• Action item:
Your response is a verbatim copy of the listing, stripped of its images.

• Dataset content:
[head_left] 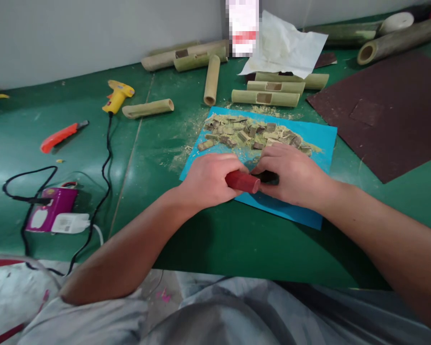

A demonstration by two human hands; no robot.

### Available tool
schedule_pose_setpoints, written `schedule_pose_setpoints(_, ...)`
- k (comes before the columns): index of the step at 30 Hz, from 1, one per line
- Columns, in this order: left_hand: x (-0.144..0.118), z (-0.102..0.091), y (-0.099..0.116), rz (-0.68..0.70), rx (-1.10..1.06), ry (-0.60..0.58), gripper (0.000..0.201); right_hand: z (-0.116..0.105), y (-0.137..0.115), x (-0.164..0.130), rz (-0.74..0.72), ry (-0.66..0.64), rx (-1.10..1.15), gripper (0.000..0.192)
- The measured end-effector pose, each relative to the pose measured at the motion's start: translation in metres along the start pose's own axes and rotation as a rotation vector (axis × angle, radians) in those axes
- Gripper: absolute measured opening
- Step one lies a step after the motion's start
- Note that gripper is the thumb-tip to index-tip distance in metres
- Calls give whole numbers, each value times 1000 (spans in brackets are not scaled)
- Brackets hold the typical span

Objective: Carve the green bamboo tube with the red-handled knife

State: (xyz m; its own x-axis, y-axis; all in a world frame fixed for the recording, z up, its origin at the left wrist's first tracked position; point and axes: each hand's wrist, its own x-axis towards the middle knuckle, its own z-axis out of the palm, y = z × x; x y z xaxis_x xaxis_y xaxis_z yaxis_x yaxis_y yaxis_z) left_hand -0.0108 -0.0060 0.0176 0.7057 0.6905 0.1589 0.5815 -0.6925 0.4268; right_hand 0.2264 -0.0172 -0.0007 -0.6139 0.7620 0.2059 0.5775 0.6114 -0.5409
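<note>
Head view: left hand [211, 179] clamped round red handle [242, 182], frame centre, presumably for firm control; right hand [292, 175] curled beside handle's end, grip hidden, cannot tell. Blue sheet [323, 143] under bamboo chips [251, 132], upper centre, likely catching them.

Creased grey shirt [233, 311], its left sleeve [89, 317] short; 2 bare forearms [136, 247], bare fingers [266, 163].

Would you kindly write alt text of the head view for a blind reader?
A person's left hand grips a red handle, right hand beside it, over a blue sheet strewn with chips on a green table; bamboo pieces and a yellow glue gun lie beyond.
</note>
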Motion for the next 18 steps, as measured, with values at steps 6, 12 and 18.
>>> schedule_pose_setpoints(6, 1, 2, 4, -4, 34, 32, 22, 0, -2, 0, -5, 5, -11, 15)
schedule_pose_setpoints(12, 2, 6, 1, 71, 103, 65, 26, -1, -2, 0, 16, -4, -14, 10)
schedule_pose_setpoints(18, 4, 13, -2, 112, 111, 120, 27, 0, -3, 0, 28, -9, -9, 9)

• Answer to this task:
[head_left] 

A demonstration by two human hands; no robot.

### Available tool
schedule_pose_setpoints, written `schedule_pose_setpoints(_, ...)`
- k (comes before the columns): index of the step at 30 Hz, from 1, one per line
- Columns, in this order: left_hand: x (-0.144..0.118), z (-0.102..0.091), y (-0.099..0.116), rz (-0.68..0.70), rx (-1.10..1.06), ry (-0.60..0.58), gripper (0.000..0.201); right_hand: z (-0.116..0.105), y (-0.137..0.115), x (-0.164..0.130), rz (-0.74..0.72), ry (-0.66..0.64), rx (-1.10..1.15), gripper (0.000..0.192)
- The measured end-effector pose, each relative to the pose measured at the motion's start: translation in metres along the start pose's own axes and rotation as a rotation vector (axis × angle, radians) in those axes
- Gripper: absolute measured opening
- Step one lies a step after the motion's start
- Note that gripper is the thumb-tip to index-tip distance in metres
- Calls give whole numbers, each value times 1000 (spans in brackets are not scaled)
- Brackets hold the typical span

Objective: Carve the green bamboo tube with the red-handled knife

State: (xyz m; its own x-axis, y-axis; all in a world frame fixed for the recording, z up, its origin at the left wrist's first tracked position; point and axes: each hand's wrist, its own x-axis towards the middle knuckle, its own z-axis out of the palm, y = z × x; x y z xaxis_x xaxis_y xaxis_z yaxis_x yaxis_y yaxis_z) left_hand -0.0108 -0.0060 0.0176 0.7057 0.6905 0.1589 0.5815 -0.6925 0.4268; right_hand 0.2264 -0.0172 -0.0007 -0.6139 0.7620 0.2059 0.5775 0.6114 -0.5409
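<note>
Head view: left hand [211, 179] clamped round red handle [242, 182], frame centre, presumably for firm control; right hand [292, 175] curled beside handle's end, grip hidden, cannot tell. Blue sheet [323, 143] under bamboo chips [251, 132], upper centre, likely catching them.

Creased grey shirt [233, 311], its left sleeve [89, 317] short; 2 bare forearms [136, 247], bare fingers [266, 163].

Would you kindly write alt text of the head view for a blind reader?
A person's left hand grips a red handle, right hand beside it, over a blue sheet strewn with chips on a green table; bamboo pieces and a yellow glue gun lie beyond.
</note>
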Motion for the next 18 steps, as measured, with values at steps 6, 12 and 18.
>>> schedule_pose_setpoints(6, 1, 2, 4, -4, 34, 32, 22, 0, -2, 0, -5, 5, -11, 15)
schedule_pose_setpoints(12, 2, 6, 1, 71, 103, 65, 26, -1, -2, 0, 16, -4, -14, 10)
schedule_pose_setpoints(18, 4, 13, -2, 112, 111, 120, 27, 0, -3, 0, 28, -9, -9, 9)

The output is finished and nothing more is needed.